I was delighted. I drew peaches on his paper. I imagined him in an orchard reeking of sweetness. I could feel the weight of a ripe peach in my palm and hear the music swelling through the trees. “Pitch,” I wrote in the margin.
And then there were my endnotes, barely legible: “What Is Dillard really trying to get us to understand?” I underlined really three times. “You’re giving us all these pieces, but you’re not making sense of them. You’ve got to meet your reader halfway, otherwise no one cares.”
“Excuse me, ma’am,” Yoon said after class. “Professor?” He was holding his paper. The harsh glare of the fluorescent light bounced off of my scrawled comments, and I felt suddenly aware of the fact that there were no windows in the room. “This word,” he said. “What’s this word?” The ‘a’ had no space in it; the ‘s’ trailed off.
“Cares,” I told him. “Like matters. You want to matter to the reader. Otherwise, there’s no point.”
“Oh,” he said, blinking.
“Do you understand?”
“I think so.”
VIII. “Hey ma, dad’s on TV!”
In Rochester, New Hampshire this afternoon a man walked into Senator Hillary Clinton’s campaign office with a bomb strapped to his body. He had reportedly told his son to “watch the news.” Imagine the passion—so clearly directed. Look at me, I have strapped a bomb to my body and it is all because of this one thing.
IX. Another Knock
It is Molly again. I click off cnn.com, back to a Word document, as if I’ve been caught not writing.

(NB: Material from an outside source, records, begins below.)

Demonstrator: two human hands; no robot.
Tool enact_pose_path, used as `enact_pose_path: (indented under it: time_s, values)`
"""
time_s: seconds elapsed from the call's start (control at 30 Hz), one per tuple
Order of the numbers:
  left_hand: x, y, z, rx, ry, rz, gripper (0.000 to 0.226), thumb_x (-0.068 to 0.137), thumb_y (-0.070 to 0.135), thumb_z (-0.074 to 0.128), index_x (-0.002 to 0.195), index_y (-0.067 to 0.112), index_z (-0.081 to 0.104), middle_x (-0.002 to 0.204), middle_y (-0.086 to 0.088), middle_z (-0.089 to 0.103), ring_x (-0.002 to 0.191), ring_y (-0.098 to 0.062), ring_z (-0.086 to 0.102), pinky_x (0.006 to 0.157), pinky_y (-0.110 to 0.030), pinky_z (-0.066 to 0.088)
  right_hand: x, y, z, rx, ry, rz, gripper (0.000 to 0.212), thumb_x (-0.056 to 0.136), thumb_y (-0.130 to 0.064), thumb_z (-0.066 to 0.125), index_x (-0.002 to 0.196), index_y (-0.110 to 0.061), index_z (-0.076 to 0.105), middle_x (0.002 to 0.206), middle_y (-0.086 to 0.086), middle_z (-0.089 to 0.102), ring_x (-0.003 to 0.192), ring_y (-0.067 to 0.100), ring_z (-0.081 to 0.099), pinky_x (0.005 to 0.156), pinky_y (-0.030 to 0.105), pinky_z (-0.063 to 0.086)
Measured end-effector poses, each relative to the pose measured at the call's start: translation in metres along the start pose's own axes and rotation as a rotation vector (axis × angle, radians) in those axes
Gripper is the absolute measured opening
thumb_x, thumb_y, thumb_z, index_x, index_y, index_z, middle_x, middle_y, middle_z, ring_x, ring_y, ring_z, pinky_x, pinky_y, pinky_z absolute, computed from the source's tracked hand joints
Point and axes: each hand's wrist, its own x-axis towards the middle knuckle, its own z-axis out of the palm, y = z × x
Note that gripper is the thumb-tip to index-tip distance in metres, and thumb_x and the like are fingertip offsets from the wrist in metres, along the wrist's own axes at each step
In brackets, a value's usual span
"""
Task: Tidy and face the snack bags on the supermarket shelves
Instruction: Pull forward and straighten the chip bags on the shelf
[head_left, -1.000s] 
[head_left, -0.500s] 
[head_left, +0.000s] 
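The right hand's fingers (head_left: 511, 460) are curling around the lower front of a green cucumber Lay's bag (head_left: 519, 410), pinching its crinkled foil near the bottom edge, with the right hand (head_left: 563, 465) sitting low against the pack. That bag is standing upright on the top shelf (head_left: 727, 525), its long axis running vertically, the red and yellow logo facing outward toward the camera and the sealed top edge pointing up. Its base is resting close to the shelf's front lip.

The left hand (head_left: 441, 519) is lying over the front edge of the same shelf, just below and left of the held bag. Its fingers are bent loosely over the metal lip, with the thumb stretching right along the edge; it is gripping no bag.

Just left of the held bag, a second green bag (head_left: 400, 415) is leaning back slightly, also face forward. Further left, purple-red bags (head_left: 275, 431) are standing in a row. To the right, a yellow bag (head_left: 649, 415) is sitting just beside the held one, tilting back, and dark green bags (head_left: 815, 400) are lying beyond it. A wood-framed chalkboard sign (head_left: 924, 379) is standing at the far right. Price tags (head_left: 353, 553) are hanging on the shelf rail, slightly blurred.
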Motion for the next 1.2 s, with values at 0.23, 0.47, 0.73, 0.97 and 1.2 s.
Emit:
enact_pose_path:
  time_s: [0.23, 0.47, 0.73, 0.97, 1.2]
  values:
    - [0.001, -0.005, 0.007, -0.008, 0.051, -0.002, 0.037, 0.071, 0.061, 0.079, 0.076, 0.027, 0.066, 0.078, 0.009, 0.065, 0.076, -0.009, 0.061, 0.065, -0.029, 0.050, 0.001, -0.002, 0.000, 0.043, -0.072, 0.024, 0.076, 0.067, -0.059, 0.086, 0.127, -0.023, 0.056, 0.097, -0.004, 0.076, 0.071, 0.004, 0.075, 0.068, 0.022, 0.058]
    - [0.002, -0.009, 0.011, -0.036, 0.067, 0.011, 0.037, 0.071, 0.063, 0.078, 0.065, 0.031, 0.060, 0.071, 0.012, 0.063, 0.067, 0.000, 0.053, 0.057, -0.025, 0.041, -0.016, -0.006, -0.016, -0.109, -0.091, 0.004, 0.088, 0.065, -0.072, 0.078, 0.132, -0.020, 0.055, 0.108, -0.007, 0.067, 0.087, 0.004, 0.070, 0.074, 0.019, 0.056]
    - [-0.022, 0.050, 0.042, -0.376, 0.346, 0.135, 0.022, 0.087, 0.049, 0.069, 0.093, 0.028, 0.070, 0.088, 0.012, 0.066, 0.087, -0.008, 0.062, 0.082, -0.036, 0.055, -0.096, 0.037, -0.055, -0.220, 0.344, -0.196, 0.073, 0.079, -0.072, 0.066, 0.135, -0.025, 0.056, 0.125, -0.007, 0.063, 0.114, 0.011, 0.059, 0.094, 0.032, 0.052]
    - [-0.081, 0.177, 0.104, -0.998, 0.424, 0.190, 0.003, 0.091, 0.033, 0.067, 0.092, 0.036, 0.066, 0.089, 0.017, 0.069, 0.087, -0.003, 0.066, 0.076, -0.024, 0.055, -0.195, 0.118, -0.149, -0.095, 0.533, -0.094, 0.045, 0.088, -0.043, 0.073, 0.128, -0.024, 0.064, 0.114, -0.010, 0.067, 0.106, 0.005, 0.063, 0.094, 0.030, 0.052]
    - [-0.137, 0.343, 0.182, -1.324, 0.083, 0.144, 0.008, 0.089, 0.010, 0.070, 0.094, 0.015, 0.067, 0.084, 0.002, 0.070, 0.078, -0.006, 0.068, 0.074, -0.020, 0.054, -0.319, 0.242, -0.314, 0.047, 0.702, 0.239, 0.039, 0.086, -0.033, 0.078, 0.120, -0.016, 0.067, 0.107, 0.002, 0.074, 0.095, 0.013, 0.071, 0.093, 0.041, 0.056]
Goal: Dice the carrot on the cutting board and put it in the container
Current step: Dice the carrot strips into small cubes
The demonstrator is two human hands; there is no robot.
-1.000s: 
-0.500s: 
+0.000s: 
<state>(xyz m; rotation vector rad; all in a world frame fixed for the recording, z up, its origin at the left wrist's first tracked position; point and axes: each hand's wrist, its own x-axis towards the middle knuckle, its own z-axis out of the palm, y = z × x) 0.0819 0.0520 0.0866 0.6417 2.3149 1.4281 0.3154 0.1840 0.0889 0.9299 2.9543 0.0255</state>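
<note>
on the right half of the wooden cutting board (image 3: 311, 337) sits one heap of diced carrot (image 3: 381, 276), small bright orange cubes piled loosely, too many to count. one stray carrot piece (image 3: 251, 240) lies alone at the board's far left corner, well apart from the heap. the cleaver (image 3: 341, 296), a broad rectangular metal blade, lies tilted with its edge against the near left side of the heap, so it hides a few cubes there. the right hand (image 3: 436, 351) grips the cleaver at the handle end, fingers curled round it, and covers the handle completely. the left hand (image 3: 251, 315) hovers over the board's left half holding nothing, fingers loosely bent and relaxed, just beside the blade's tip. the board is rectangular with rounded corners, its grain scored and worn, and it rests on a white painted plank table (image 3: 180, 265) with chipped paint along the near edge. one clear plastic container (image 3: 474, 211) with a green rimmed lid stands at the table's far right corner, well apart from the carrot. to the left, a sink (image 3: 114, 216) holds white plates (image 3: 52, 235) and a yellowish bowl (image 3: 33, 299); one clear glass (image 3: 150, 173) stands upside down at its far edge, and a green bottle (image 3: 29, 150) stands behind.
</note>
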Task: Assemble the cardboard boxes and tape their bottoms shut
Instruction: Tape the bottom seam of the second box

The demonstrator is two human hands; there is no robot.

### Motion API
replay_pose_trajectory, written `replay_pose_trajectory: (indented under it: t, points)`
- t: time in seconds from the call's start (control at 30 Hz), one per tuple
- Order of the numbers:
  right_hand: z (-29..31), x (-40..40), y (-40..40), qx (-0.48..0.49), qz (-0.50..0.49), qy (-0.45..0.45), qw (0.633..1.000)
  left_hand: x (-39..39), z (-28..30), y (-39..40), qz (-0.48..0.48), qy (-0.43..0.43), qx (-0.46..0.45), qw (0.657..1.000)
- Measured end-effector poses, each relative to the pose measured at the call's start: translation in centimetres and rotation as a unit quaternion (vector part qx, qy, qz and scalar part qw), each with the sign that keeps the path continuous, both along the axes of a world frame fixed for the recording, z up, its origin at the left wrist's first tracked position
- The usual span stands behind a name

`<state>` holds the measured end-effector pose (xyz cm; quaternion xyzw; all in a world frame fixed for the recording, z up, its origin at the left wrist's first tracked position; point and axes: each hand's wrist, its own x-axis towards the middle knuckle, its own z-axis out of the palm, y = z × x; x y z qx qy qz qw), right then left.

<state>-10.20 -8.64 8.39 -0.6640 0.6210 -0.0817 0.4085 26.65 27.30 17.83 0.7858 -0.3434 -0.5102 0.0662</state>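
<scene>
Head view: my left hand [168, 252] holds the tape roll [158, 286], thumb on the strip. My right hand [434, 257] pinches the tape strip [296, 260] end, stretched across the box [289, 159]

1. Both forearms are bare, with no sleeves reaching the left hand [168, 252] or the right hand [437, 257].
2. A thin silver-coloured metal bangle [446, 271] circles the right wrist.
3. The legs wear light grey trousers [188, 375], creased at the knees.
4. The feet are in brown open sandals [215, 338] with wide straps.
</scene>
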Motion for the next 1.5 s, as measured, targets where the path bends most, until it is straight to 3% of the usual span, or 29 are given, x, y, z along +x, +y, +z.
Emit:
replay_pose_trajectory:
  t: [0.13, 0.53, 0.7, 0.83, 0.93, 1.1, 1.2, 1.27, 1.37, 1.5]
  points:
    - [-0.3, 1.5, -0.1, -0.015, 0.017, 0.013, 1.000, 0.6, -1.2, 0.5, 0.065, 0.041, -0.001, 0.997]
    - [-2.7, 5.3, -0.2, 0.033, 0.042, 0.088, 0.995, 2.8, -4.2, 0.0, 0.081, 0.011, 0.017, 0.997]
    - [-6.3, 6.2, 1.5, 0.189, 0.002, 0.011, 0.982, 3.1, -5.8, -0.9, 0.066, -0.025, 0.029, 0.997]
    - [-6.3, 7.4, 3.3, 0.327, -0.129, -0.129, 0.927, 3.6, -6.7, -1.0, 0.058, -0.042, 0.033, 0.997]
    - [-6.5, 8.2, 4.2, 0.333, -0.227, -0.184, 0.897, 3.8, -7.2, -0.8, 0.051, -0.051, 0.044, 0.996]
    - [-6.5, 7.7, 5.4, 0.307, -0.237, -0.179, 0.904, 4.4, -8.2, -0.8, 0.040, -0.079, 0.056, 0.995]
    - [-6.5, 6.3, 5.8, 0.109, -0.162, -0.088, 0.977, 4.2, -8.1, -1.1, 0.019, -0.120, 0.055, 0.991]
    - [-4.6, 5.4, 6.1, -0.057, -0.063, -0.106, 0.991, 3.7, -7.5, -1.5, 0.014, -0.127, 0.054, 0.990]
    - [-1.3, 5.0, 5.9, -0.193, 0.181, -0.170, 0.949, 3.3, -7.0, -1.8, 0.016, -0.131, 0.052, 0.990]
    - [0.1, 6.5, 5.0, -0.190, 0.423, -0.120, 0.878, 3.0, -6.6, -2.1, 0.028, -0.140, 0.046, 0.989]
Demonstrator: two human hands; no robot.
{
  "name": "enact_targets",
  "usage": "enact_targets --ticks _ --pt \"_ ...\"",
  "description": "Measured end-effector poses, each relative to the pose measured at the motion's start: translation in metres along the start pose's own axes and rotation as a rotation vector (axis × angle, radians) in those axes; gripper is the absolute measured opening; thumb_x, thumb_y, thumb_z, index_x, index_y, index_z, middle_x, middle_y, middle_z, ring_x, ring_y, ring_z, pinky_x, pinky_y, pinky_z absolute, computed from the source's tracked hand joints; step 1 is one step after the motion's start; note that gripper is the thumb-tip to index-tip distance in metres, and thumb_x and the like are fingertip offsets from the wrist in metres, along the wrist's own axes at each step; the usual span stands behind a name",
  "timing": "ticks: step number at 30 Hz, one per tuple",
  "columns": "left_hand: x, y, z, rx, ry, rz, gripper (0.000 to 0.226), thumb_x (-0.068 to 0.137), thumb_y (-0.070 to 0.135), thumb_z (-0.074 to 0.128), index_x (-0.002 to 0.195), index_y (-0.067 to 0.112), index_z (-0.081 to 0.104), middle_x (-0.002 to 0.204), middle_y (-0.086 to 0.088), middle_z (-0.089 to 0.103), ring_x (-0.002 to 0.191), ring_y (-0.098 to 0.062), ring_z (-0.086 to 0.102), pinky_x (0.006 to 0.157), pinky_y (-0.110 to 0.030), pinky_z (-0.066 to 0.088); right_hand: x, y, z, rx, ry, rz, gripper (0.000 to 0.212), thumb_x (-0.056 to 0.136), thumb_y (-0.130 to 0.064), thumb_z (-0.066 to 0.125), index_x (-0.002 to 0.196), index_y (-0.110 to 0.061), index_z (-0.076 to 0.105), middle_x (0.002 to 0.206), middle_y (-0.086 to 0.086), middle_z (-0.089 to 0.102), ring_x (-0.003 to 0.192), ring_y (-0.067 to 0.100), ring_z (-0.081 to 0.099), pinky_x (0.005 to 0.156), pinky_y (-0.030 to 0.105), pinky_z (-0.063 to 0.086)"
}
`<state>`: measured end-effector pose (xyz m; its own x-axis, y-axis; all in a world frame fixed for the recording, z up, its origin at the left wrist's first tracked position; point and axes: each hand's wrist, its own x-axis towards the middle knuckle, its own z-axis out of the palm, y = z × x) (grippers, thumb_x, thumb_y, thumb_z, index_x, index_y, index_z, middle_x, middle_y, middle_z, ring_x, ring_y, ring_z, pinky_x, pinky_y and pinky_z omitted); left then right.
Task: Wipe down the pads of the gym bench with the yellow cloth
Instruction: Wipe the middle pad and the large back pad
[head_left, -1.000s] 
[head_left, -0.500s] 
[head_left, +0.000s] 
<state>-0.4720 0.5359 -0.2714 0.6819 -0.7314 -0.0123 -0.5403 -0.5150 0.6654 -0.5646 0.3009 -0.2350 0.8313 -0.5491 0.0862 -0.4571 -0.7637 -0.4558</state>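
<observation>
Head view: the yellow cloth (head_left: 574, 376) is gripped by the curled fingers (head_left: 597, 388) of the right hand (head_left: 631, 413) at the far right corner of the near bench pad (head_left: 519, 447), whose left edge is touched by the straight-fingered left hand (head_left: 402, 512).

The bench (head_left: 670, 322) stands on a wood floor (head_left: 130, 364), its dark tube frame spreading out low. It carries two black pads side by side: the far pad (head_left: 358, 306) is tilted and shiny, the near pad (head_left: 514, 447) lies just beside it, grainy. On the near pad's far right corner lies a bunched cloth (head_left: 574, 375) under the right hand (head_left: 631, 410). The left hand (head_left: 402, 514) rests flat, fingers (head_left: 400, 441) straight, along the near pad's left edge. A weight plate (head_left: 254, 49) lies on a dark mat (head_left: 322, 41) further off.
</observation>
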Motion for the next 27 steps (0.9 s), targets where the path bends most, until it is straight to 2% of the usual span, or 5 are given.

“Forgot my gloves,” she says, and she has. There they sit, still perfectly paired. “And,” she says, “I brought this.” It is a cup of tea, a red stirrer, two packets each of sugar, Equal, Splenda. “I didn’t know how you take it.”
I thank her, truly grateful.
“Well, you said yours had gotten cold, and anyway, I was thinking about what you said, about art and love, and, I don’t know, it doesn’t seem like you’re that way.” Her voice trails off; I tear the yellow packets and pour them into my tea. I wrap both hands around the warmth of the paper cup. It’s been months since I finished a poem.
“What way?” I say.
“It just doesn’t seem like you had to choose between art and love. Did you?”
The snow is getting heavier, and the city is suddenly this white shining thing, so pretty I want to put it in my pocket, want to wave a wand and keep it this way forever, want, if nothing else, just to be in it. “Let’s go for a walk,” I say to Molly, and we gather our things and go.